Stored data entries
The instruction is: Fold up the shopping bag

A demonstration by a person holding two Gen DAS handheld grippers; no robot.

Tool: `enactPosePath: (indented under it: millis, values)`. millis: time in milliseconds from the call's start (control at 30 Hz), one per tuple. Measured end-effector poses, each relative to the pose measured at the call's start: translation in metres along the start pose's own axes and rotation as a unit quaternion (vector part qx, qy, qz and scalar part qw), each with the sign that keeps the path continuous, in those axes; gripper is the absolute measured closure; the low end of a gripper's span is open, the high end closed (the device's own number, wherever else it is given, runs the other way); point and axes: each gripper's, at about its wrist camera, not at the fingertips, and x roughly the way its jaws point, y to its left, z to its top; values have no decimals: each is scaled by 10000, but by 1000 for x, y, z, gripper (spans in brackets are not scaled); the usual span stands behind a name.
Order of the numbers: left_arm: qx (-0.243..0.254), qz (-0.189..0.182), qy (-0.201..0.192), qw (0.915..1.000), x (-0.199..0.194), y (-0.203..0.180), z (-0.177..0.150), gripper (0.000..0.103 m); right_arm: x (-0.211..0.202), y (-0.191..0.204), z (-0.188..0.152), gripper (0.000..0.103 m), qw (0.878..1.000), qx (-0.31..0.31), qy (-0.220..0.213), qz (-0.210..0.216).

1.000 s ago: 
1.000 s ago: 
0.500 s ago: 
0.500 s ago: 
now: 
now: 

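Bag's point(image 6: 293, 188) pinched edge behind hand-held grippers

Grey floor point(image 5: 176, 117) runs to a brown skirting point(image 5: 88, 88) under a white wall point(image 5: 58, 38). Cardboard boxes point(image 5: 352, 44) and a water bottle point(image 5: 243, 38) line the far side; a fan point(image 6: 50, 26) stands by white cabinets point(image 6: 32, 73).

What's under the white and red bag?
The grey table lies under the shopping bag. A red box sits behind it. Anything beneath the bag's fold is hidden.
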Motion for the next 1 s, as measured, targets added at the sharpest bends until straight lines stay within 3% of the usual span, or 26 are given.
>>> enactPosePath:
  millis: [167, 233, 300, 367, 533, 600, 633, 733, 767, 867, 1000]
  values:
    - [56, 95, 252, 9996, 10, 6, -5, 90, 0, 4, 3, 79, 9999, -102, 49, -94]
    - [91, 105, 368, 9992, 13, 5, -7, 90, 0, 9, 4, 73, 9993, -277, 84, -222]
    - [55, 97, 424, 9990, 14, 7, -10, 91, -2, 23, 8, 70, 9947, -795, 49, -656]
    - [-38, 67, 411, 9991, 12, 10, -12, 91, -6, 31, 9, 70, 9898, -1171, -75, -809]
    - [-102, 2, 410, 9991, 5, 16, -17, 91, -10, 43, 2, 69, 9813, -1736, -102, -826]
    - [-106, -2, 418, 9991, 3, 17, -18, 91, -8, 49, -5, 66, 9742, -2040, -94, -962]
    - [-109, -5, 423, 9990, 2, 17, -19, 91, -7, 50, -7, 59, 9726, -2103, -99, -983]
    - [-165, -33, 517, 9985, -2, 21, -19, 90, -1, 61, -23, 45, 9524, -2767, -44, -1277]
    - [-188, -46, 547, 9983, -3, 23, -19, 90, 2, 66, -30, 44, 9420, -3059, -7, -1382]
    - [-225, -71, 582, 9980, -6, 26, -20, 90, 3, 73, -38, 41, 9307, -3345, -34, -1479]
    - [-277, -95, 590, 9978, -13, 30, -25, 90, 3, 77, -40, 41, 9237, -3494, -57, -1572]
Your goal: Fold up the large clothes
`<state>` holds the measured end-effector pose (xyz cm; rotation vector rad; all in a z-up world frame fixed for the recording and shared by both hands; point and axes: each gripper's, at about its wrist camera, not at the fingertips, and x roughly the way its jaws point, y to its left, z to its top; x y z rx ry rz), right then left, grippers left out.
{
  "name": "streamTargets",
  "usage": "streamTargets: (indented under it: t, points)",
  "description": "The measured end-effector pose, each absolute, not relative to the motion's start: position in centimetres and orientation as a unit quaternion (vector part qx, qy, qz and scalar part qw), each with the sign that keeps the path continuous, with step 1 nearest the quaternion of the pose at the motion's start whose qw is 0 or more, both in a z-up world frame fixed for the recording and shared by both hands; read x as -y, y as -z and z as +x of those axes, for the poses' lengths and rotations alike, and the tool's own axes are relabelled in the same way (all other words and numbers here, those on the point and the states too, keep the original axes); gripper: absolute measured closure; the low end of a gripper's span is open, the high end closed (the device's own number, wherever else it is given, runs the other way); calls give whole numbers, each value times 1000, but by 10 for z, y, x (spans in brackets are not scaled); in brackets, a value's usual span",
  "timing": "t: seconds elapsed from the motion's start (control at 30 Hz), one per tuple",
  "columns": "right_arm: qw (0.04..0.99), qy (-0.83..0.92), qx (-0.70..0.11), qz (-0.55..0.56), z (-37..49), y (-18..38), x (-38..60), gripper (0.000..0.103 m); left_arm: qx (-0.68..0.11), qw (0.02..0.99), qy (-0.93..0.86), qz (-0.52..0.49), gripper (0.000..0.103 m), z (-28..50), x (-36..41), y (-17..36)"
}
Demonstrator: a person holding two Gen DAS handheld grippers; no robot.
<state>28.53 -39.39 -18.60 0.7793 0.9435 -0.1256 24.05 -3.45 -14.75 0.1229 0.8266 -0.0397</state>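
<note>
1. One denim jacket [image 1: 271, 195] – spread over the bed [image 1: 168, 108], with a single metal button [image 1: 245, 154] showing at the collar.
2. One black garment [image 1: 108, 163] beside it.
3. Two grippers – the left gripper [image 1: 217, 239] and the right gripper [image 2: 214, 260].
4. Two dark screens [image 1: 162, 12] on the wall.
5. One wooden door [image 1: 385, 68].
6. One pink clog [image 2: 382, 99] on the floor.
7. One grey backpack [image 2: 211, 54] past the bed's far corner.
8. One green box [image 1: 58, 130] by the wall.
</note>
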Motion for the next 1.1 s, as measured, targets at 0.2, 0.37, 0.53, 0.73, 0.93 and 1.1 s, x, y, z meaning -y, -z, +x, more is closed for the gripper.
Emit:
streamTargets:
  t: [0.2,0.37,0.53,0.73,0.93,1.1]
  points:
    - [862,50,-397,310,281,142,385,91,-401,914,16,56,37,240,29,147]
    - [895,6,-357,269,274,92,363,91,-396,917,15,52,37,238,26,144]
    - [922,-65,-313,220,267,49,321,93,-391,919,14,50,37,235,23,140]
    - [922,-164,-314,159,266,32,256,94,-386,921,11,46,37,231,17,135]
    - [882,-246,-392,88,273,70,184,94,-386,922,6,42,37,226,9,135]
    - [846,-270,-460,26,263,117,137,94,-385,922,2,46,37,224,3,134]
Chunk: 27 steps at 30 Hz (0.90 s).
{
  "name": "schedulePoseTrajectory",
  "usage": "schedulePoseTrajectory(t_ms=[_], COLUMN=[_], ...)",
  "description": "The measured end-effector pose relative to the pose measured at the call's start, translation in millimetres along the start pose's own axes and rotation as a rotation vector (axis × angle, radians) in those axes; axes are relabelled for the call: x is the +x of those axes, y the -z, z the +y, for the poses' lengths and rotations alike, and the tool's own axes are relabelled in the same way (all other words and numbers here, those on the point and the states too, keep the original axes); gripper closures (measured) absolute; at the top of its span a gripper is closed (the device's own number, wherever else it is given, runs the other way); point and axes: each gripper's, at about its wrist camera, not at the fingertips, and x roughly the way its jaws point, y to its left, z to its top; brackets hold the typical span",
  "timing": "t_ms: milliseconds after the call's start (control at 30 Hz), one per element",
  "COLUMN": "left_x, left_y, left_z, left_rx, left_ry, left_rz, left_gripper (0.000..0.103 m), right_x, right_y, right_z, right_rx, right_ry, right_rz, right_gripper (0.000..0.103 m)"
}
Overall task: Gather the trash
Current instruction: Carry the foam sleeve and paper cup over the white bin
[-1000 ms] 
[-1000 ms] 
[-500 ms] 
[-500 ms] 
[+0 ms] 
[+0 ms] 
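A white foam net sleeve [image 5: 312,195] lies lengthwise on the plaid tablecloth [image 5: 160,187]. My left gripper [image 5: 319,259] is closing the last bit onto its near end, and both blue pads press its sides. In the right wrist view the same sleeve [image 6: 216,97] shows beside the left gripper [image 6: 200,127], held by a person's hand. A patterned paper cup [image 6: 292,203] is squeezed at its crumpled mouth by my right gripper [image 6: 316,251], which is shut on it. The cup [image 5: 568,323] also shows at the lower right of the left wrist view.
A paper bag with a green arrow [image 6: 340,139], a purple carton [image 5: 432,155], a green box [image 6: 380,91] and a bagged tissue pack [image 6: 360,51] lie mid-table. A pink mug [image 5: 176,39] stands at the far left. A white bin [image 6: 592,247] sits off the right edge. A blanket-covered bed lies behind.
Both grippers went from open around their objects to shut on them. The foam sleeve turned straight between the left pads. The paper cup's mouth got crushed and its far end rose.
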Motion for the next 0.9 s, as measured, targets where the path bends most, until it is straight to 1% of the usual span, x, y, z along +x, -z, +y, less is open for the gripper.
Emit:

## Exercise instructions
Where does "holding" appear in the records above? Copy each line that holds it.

## Reply to the task
A demonstration by a person holding two Gen DAS handheld grippers; no robot.
Demonstrator: a person holding two Gen DAS handheld grippers; no robot.

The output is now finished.